# Problem to solve
Set down each line of the material that follows, exactly, with no pictures.

# Given data
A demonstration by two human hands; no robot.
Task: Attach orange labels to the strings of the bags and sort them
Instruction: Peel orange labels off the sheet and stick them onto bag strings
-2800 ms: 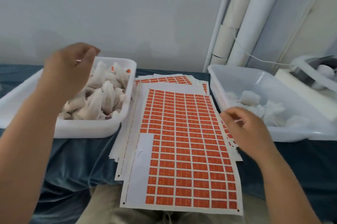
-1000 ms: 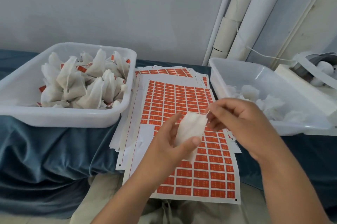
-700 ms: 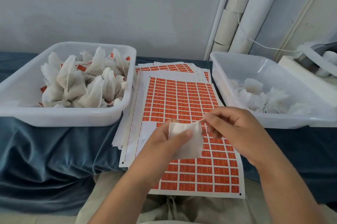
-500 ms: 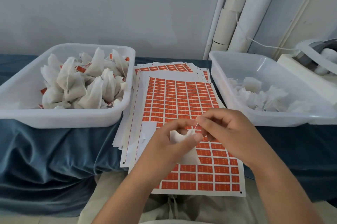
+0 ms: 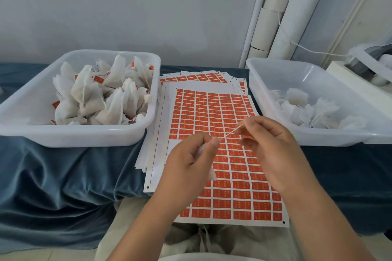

# Exercise output
A demonstration by two human hands; no robot.
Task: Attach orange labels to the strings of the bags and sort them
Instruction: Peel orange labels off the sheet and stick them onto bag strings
-2800 ms: 
-1000 ms: 
-700 ms: 
-500 ms: 
+0 ms: 

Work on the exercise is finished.